MATERIAL PROVIDED:

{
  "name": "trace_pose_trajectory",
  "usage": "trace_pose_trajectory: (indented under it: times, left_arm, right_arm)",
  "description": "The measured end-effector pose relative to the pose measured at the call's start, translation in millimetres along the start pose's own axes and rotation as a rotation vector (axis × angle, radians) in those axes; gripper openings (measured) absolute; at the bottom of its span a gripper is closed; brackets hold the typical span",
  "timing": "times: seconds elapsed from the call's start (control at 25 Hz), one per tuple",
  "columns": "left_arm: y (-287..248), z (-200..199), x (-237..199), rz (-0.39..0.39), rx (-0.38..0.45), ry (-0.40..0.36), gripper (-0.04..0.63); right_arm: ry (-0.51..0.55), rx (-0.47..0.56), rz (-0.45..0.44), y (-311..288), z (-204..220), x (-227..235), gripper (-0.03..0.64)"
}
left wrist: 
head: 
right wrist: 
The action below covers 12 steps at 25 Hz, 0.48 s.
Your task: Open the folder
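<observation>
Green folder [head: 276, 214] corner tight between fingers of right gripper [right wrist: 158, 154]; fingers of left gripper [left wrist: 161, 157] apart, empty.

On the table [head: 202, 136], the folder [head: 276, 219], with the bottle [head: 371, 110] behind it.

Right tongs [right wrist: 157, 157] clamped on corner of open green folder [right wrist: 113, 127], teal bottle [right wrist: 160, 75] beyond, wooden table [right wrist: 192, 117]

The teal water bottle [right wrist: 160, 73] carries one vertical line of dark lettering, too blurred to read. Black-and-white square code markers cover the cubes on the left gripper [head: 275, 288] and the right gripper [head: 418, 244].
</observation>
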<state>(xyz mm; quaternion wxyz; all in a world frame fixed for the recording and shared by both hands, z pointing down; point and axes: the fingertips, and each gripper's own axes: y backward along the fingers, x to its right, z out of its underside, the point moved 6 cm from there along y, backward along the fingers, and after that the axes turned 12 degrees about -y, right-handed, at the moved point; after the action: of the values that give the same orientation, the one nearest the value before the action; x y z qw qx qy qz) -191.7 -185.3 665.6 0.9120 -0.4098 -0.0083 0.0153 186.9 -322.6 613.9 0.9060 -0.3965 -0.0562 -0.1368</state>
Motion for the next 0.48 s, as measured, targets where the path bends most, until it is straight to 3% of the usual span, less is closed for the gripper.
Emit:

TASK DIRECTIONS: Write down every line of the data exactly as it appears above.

SOLUTION TO THIS PROBLEM:
{
  "name": "trace_pose_trajectory",
  "usage": "trace_pose_trajectory: (indented under it: times, left_arm, right_arm)",
  "description": "The measured end-effector pose relative to the pose measured at the call's start, translation in millimetres along the start pose's own axes and rotation as a rotation vector (axis × angle, radians) in those axes; gripper openings (measured) absolute; at the bottom of its span a gripper is closed; brackets hold the typical span",
  "timing": "times: seconds elapsed from the call's start (control at 25 Hz), one per tuple",
  "columns": "left_arm: y (-287..248), z (-200..199), x (-237..199), rz (-0.39..0.39), rx (-0.38..0.45), ry (-0.40..0.36), gripper (-0.04..0.63); right_arm: ry (-0.51..0.55), rx (-0.47..0.56), rz (-0.45..0.44), y (-311..288), z (-204..220), x (-227..235), gripper (-0.03..0.64)"
}
left wrist: 
head: 
right wrist: 
The action below covers 12 steps at 25 Hz, 0.48 s.
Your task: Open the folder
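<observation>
Green folder [head: 276, 214] corner tight between fingers of right gripper [right wrist: 158, 154]; fingers of left gripper [left wrist: 161, 157] apart, empty.

On the table [head: 202, 136], the folder [head: 276, 219], with the bottle [head: 371, 110] behind it.

Right tongs [right wrist: 157, 157] clamped on corner of open green folder [right wrist: 113, 127], teal bottle [right wrist: 160, 75] beyond, wooden table [right wrist: 192, 117]

The teal water bottle [right wrist: 160, 73] carries one vertical line of dark lettering, too blurred to read. Black-and-white square code markers cover the cubes on the left gripper [head: 275, 288] and the right gripper [head: 418, 244].
</observation>
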<state>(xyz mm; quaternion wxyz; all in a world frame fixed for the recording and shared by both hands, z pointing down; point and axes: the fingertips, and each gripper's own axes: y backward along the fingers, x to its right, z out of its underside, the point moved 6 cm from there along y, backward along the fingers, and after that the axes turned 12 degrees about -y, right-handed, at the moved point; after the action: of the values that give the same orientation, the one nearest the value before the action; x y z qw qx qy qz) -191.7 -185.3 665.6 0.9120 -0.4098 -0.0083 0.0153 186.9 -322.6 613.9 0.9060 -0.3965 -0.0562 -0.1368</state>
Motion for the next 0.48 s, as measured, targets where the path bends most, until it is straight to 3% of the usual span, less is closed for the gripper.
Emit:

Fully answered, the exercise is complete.